Interworking requirements for key management for encrypted interworking include:

a) a mechanism to securely (i.e. authenticity, integrity, confidentiality) share an LMR E2EE traffic key for a private call sessions between a party in an MCPTT system and a party in the LMR system;

b) a mechanism to securely convey to group members, the LMR E2EE key or set of LMR E2EE keys associated with an MC service group or set of MC service groups, to be used for encryption of interworking group calls spanning the multiple systems;

c) a mechanism to securely share with temporary group members in MC systems, the LMR E2EE key(s) associated with a temporary MC service group to be used in interworking group calls spanning the multiple systems;

d) key management solutions shall not preclude the ability of an IWF to allow one or more individual Mission Critical Organizations from having sole control over and sole access to LMR E2EE traffic keys used for the entity’s media traffic and users’ key encryption keys (UKEKs or KEKs);

e) key management solutions shall support the ability of the IWF to decrypt/reencrypt the media traffic for zero or more groups; and,

f) for deployments where Mission Critical Organizations wish to use LMR E2EE mechanisms when interworking with LMR users:

i) a mechanism to securely provision an MC service client with the user’s UKEK or KEK; and,

ii) a mechanism to convey LMR OTAR or OTAK message contents.

5.2 Packet format

Each LMR technology defines its own packet format for voice media transmission.

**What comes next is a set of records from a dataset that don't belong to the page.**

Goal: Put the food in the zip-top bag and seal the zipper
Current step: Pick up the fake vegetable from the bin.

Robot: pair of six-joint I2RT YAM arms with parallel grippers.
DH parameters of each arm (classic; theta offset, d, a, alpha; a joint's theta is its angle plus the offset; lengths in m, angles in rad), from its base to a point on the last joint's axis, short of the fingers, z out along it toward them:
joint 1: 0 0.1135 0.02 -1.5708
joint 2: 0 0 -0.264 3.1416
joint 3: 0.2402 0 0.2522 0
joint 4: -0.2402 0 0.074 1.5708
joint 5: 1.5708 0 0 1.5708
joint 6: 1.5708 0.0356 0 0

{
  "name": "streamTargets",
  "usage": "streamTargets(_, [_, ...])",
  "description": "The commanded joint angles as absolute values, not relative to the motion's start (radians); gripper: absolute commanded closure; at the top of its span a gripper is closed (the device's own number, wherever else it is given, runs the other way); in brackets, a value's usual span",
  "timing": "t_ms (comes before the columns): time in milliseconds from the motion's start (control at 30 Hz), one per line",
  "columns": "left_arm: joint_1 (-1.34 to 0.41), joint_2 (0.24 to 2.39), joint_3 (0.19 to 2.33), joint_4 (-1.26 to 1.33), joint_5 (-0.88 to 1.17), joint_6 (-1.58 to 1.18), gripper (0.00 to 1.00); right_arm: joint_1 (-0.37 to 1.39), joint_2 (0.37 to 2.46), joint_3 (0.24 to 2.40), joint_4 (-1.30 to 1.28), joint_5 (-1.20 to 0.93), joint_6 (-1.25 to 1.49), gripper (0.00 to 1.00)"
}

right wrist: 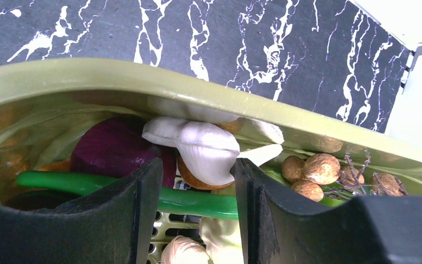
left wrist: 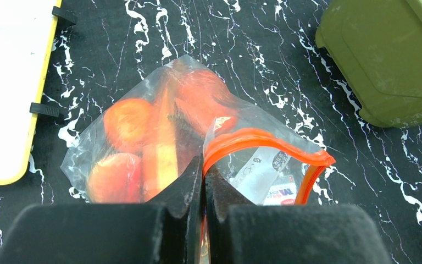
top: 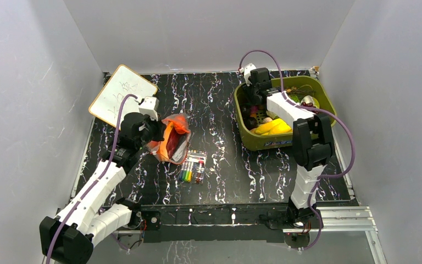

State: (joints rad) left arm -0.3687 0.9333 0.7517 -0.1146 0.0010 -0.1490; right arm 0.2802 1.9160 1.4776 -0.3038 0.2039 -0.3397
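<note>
- Loading step: clamps the red-orange zipper strip [left wrist: 253, 137] of the clear crinkly zip-top bag [left wrist: 242, 165] in the left jaws, with orange and red toy food [left wrist: 127, 122] inside, on the black marbled table [top: 220, 126].
- Straddles a white garlic-shaped toy [right wrist: 203, 146] in the olive-green plastic bin [right wrist: 143, 77] with spread right jaws.
- Next, probably: close, lift, carry to the bag mouth.

The table [top: 220, 137] is black with white marble-ish veins. The bag [left wrist: 79, 159] is clear plastic with a red-orange zipper strip [left wrist: 264, 138], and the food [left wrist: 126, 118] showing through it is orange and red. The bin [top: 266, 143] is olive green, holding a yellow piece [top: 272, 127], a white one [right wrist: 198, 146], a dark purple one [right wrist: 112, 148], a green stalk [right wrist: 71, 182] and brown nuts [right wrist: 313, 170]. The whiteboard [top: 122, 93] is white with a yellow frame. The marker pack [top: 192, 166] is multicoloured.
</note>
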Motion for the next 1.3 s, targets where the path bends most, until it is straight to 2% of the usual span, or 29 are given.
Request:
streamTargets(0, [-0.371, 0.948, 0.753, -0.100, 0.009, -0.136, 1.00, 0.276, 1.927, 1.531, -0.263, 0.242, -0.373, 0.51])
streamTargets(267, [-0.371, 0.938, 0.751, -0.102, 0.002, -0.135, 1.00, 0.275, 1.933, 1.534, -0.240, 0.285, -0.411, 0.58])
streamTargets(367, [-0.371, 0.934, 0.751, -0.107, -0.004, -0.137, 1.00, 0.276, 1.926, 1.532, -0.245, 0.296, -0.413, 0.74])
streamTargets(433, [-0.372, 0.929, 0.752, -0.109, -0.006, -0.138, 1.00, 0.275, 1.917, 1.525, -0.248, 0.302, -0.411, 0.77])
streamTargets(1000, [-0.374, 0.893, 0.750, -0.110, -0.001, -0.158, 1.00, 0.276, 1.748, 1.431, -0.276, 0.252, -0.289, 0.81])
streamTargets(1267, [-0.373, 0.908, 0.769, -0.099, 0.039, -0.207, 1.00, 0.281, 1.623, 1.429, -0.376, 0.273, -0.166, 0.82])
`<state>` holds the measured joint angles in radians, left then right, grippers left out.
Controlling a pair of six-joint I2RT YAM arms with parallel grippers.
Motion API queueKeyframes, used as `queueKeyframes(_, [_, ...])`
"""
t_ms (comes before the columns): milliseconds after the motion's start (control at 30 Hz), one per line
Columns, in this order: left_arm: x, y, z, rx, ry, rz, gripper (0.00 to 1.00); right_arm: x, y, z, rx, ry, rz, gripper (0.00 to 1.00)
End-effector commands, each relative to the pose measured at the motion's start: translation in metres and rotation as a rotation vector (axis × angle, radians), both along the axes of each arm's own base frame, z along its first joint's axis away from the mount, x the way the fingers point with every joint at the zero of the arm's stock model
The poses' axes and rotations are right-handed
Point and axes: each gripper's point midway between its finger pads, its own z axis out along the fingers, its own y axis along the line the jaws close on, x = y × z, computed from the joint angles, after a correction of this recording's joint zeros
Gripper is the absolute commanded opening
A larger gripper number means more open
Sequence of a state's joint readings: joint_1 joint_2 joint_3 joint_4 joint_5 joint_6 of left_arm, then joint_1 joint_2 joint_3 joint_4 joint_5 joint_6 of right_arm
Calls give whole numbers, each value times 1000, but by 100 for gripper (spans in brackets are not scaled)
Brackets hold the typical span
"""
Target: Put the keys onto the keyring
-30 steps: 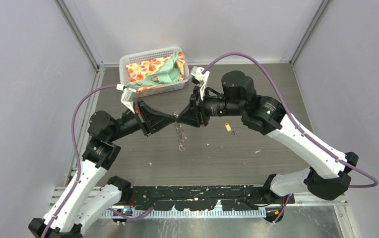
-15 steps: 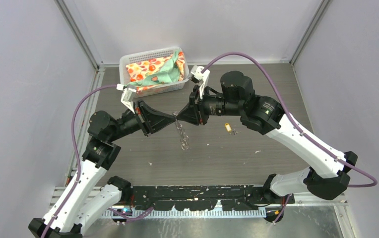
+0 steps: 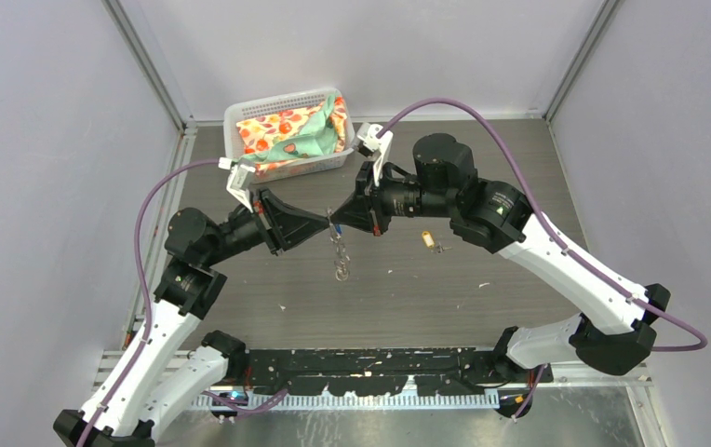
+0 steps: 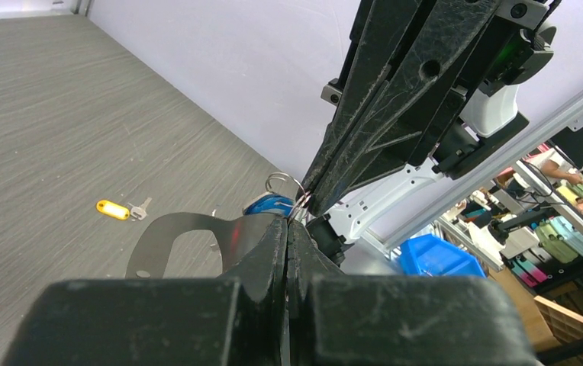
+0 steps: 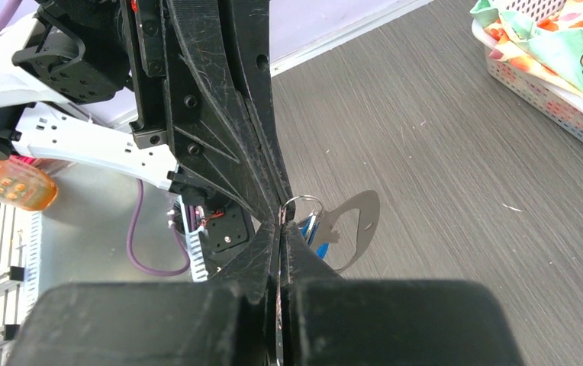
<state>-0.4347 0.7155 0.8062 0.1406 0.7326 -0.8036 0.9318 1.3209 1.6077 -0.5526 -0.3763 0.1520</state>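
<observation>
Keyring (image 3: pixel 338 250): dangling in mid-air over the worktop (image 3: pixel 408 298), gripped at its top by the clenched jaws of the left gripper (image 3: pixel 326 223), likely for steadying. Meeting tip to tip, right gripper (image 3: pixel 337 223) jaws pinching the wire loop (image 4: pixel 285 183) by the blue key (image 4: pixel 267 204), seemingly for threading. Yellow key (image 3: pixel 429 240) lying beyond, awaiting pickup. Cloth-filled basket (image 3: pixel 282 99) sitting farthest back.

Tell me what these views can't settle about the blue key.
- Left wrist: fingers of the left gripper cover most of the blue-headed metal key.
- Right wrist: shut tips of the right gripper hide what they pinch.
- Top: key and thin silvery wire ring too small to show threading.
</observation>
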Motion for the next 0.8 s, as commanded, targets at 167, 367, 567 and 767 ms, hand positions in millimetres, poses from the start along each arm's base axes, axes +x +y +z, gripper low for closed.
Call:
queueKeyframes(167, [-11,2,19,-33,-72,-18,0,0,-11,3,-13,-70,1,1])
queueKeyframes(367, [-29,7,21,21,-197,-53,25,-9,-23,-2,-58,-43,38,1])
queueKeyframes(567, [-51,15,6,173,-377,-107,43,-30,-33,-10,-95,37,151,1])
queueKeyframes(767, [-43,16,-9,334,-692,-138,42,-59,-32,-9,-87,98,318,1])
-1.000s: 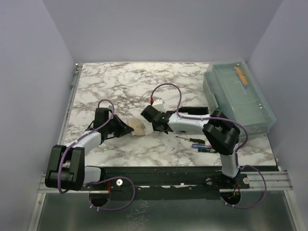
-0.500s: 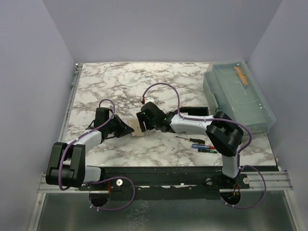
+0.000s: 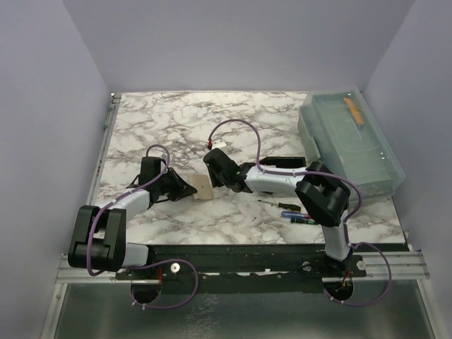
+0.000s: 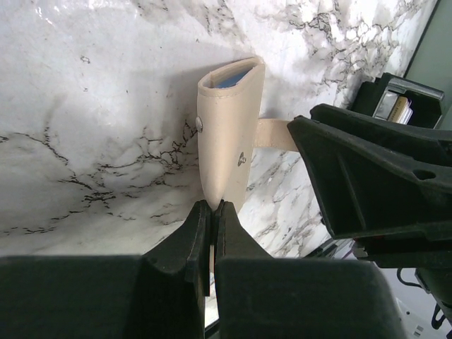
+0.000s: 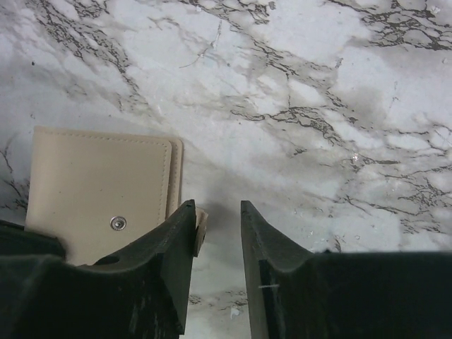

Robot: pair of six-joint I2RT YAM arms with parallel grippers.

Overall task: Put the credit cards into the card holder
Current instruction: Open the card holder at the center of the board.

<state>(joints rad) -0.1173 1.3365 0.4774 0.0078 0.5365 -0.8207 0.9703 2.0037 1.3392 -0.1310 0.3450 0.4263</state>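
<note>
Slippage was the risk: the left gripper [image 4: 212,206] pinched shut on the edge of the beige leather snap-button card holder [image 4: 226,134], a light blue card [image 4: 233,76] apparently inside. The right gripper [image 5: 217,208], partly open and empty just beside its flap, could nudge it loose.

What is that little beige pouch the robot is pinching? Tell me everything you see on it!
It is a beige card holder, soft and leather-looking, with stitched edges and a round metal snap. It lies on the marble table. Its mouth gapes open, with a blue card peeking out. The left tool pinches its closed end, and its flap reaches into the open right tool.
</note>
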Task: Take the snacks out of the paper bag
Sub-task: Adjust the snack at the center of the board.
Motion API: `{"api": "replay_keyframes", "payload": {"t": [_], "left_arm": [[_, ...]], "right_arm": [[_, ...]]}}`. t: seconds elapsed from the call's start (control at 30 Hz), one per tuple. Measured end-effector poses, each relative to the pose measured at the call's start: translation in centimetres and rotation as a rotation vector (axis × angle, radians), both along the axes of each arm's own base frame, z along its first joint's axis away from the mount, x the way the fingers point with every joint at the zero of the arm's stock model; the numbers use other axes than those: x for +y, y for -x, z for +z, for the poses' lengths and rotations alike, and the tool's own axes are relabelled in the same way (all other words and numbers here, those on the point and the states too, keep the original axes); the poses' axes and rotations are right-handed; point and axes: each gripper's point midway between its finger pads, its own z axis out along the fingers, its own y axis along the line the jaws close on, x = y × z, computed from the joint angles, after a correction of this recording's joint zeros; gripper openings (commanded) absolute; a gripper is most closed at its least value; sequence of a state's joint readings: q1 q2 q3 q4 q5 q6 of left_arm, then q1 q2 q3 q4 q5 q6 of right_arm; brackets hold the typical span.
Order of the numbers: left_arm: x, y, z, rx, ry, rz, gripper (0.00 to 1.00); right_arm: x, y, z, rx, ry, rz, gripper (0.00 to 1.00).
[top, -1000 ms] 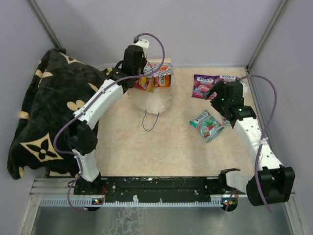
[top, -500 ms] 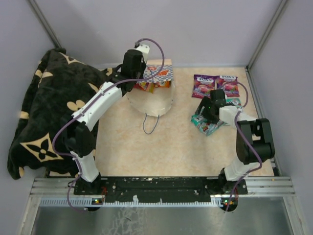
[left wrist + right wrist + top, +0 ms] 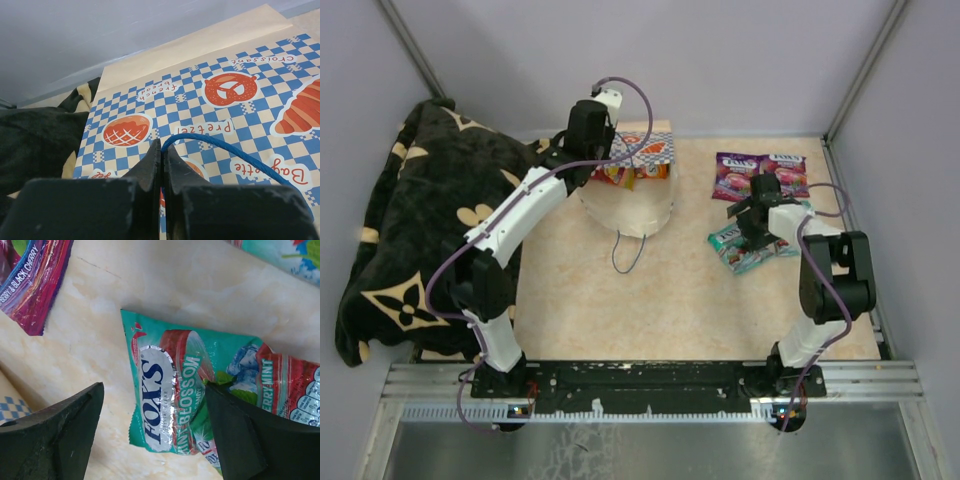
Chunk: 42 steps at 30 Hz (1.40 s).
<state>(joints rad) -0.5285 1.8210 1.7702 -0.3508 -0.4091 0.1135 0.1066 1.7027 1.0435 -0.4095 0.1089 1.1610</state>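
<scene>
The paper bag (image 3: pixel 628 203) lies on its side at the back of the table, checkered band (image 3: pixel 200 115) up. My left gripper (image 3: pixel 594 138) is shut on the bag's blue string handle (image 3: pixel 225 150), pinched at the fingertips (image 3: pixel 162 148). Orange and yellow snacks (image 3: pixel 620 175) show at the bag's mouth. A teal snack packet (image 3: pixel 175 395) lies flat on the table, and my right gripper (image 3: pixel 155 390) hovers open over it, one finger on each side. In the top view this gripper (image 3: pixel 756 215) is just above the teal packet (image 3: pixel 742 252). Two purple packets (image 3: pixel 735 175) lie further back.
A black floral blanket (image 3: pixel 420 230) is heaped along the left side. A loose blue handle loop (image 3: pixel 625 255) trails from the bag toward the table's middle. Another teal packet (image 3: pixel 285 252) lies just past the right gripper. Grey walls close in the back and sides.
The right arm folded in and its gripper moved from beside the purple packets to above the teal packet. The left gripper kept hold of the bag's handle, barely shifting.
</scene>
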Motion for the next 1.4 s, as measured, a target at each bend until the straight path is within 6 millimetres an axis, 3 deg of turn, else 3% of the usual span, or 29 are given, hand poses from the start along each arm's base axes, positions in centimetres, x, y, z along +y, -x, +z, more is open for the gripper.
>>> {"api": "replay_keyframes", "payload": {"t": [0.17, 0.33, 0.4, 0.47, 0.6, 0.73, 0.8, 0.97, 1.07, 1.13, 1.4], "left_arm": [[0.2, -0.1, 0.0, 0.000, 0.001, 0.003, 0.00], [0.3, -0.1, 0.1, 0.000, 0.003, 0.002, 0.00], [0.3, -0.1, 0.0, -0.001, 0.006, -0.001, 0.00], [0.2, -0.1, -0.1, 0.001, 0.008, -0.003, 0.00], [0.1, 0.1, -0.5, 0.009, 0.010, -0.010, 0.00], [0.0, 0.2, -0.4, 0.008, 0.017, -0.017, 0.00], [0.1, 0.3, -0.2, 0.006, 0.019, -0.018, 0.00], [0.4, 0.8, 0.1, 0.001, 0.021, -0.016, 0.00], [0.4, 0.8, 0.2, -0.001, 0.022, -0.016, 0.00], [0.4, 0.8, 0.2, 0.000, 0.022, -0.016, 0.00], [0.9, 0.6, 0.2, -0.001, 0.022, -0.007, 0.00]], "right_arm": [[-0.2, 0.2, 2.0, -0.036, -0.033, -0.097, 0.83], [-1.9, 1.6, 8.0, -0.123, 0.012, -0.170, 0.88], [-2.3, 2.6, 10.6, -0.166, 0.009, -0.194, 0.97], [-2.3, 3.5, 11.4, -0.164, -0.003, -0.202, 0.99], [-1.3, 5.4, 9.0, -0.026, -0.037, -0.177, 0.99], [-0.4, 6.2, 4.5, 0.157, -0.051, -0.157, 0.99], [-0.2, 6.0, 3.4, 0.214, -0.048, -0.154, 0.99], [0.5, 2.5, 2.3, 0.290, -0.045, -0.120, 0.99], [1.0, 1.2, 0.6, 0.341, -0.056, -0.088, 0.99], [1.4, 1.6, -0.3, 0.383, -0.078, -0.080, 0.99], [1.4, 2.4, -0.5, 0.388, -0.124, -0.116, 0.99]]}}
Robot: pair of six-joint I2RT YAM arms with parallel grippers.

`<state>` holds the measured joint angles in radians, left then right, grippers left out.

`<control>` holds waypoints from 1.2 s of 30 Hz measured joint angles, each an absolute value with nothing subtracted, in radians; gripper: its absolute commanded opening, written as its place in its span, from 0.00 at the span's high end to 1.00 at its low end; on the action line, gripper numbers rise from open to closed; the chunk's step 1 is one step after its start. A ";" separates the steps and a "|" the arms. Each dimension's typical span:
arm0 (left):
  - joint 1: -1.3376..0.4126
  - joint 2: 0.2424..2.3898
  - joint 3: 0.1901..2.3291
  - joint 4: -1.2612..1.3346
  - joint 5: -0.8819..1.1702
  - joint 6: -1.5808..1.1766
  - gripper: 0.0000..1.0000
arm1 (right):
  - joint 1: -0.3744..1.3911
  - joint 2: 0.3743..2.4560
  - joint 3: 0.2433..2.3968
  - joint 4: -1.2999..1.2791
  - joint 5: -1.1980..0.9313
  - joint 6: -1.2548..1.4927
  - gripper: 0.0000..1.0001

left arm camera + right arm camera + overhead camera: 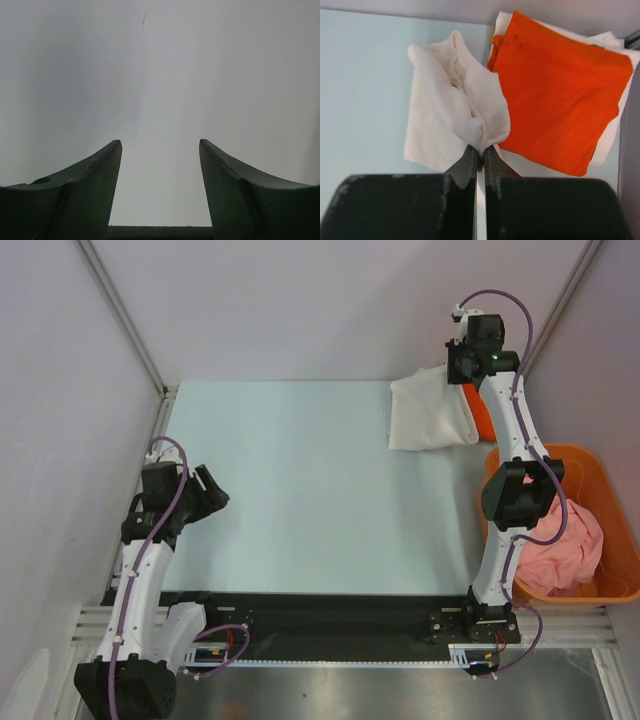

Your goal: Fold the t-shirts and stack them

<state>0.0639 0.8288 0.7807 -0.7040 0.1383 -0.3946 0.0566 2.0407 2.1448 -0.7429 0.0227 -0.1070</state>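
A folded white t-shirt (428, 412) lies at the table's far right. My right gripper (462, 372) is shut on a bunched edge of it; in the right wrist view the white cloth (451, 102) rises in a pinched fold from the closed fingertips (481, 150). Beside it lies a folded orange t-shirt (560, 85), seen as a sliver (480, 418) from above, with white cloth under its edges. A pink t-shirt (565, 545) sits crumpled in the basket. My left gripper (212, 496) stands open over the table's left side, with nothing between its fingers (95, 175).
A rigid orange plastic basket (604, 468) stands at the right edge of the pale table (300, 490), close to my right arm. Grey walls and a metal frame post (125, 315) enclose the back and sides.
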 measured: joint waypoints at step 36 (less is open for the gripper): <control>0.064 0.884 0.778 -0.659 0.134 -0.402 0.31 | -0.018 2.059 2.378 -0.788 0.045 -0.228 1.00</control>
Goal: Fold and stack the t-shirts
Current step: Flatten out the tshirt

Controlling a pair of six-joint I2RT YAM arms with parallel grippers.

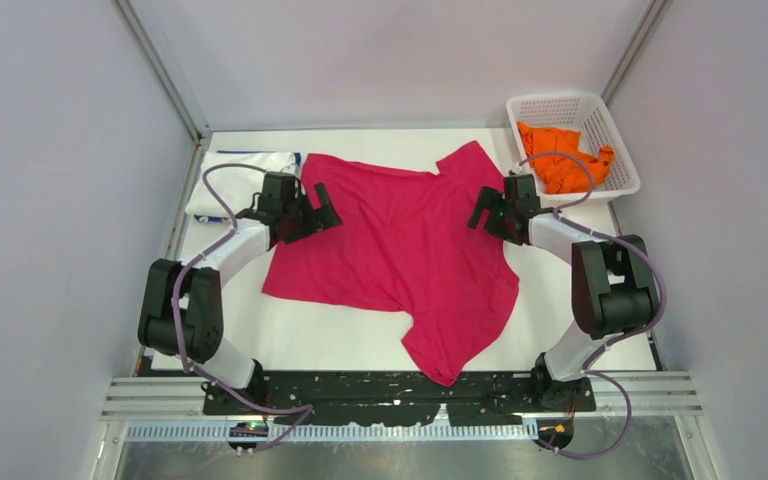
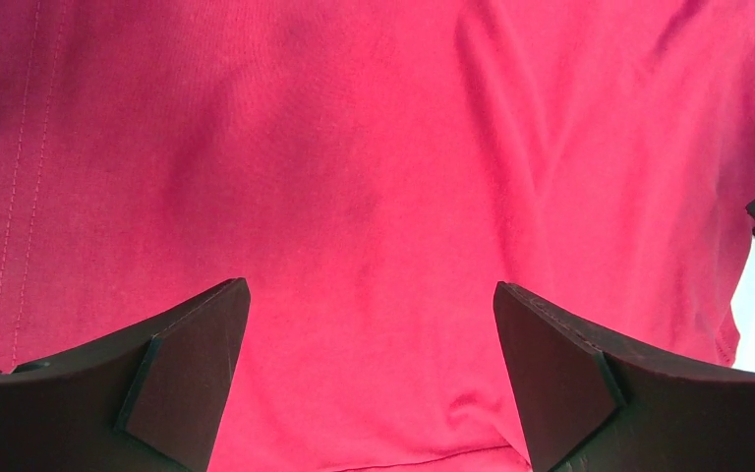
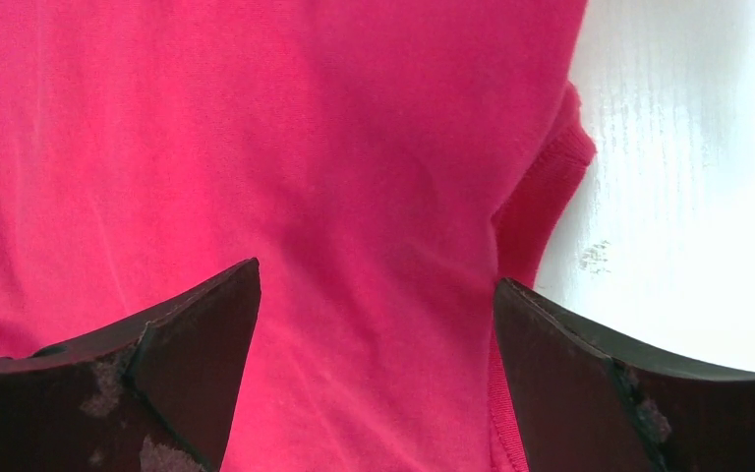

For interworking sessions, there might be cases where LMR formatted media is required to be transferred between the IWF and LMR aware MCPTT clients. An example of such a case is where E2EE is used and thus the IWF is not able to decrypt the media. In such cases, media that is sent over the IWF-1 interface needs to be routed within MCPTT systems to/from LMR aware MCPTT clients using methods described in 3GPP TS 23.379 [7].

Requirements for media transmission across the IWF-1 interface include:

a) media transmission to carry the LMR formatted media between the IWF and LMR aware MCPTT clients; and

b) the MCPTT system, along with the IWF, may choose to encrypt the LMR formatted media using 3GPP mechanisms.

NOTE: The contents of the LMR formatted media is out of scope of the present document.